Instructions for Linux (more or less distro-agnostic)
It should be easier in Linux. You also need to download, configure, make and
sudo make install the library libsndfile from
here. Then follow the steps from Mac
OSX, editing sndpeek.cpp. Now try to make linux-alsa, or make linux-oss
depending on which sound system do you have installed. I couldn’t get any one
working… so I just went to synaptics package manager, installed ALSA’s
developer libraries, and tried again make linux-alsa. All went fine… until
compiling src/maryas/LPC.cpp. The compiler complained about the use of abs, the
integer version of fabs, claiming it was undeclared. Just edit src/maryas/LPC.h,
and add stdlib.h to the set of includes. It should work. Follow the directions
for the Mac OS if it compiled now.
In a follow up story son I will give a patch I wrote to use it in my Aspire
one… The microphone is not that accurate, and sndpeek+cmdWhistle always give
511 as a signal received (in a sndpeek image you can always see a peak).
How to Control Your Computer by Whistling?

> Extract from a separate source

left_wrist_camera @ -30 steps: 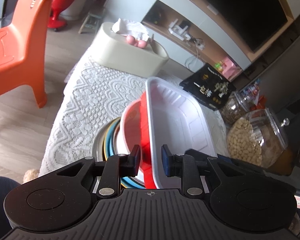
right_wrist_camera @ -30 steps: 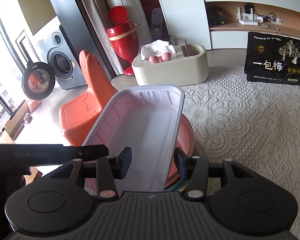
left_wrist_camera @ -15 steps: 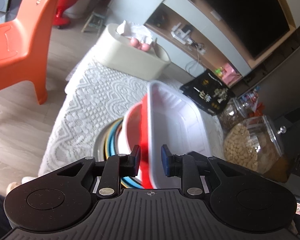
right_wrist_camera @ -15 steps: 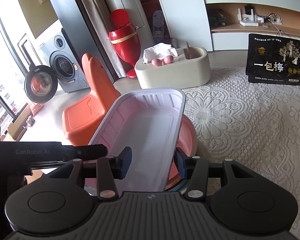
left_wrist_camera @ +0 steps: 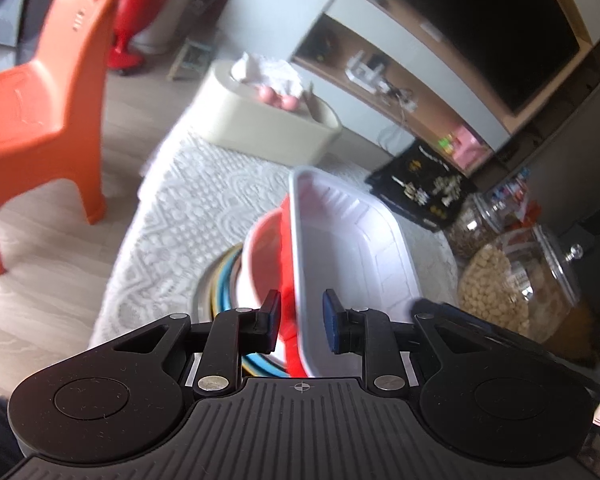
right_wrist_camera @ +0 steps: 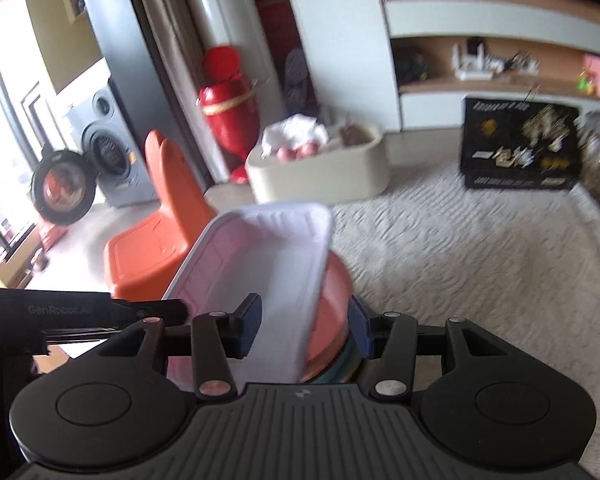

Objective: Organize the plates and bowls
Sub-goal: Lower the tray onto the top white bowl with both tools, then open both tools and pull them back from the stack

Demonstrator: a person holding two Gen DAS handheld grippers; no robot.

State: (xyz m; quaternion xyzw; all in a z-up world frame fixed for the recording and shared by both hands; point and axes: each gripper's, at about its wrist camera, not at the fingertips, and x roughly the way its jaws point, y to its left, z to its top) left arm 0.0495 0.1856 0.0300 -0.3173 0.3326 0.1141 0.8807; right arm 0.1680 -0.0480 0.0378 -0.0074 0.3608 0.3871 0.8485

The idea is to whistle a certain sequence of tones, and map it into a certain command. For example, you whistle a part of a tune you like… this opens Firefox. The first part, is to turn this tune into a set of tones and times. To do so,
sndpeek --nodisplay --print | perl cmdWhistle.pl -c
and just whistle to it. Then wait for a few seconds. The output should be as above, the important information is the last line:
place the following line in /Users/ruben/.toneFile
77.00 81.00 _#_ 0 585 _#_ (command here) _#_
Follow its advice! Open the suggested file, and this line is the set of tones
and timings. Replace (command here) by… either open /Applications/Firefox.app or /usr/bin/firefox. To test if it does work,
sndpeek –nodisplay –print | perl cmdWhistle.pl -v
will try to map what you whistle with the stored whistles, without stop in
verbose mode. To end it, press C-c. To run it without output, remove the -v
flag.
Usage Example
In Mac OSX a useful command is show desktop. I have this in my notes file:
49.00 _#_ 0 _#_ osascript -e ‘tell application “System Events” to key code 103’ _#_ 103 is F11
Assuming you have the default keybindings, of course!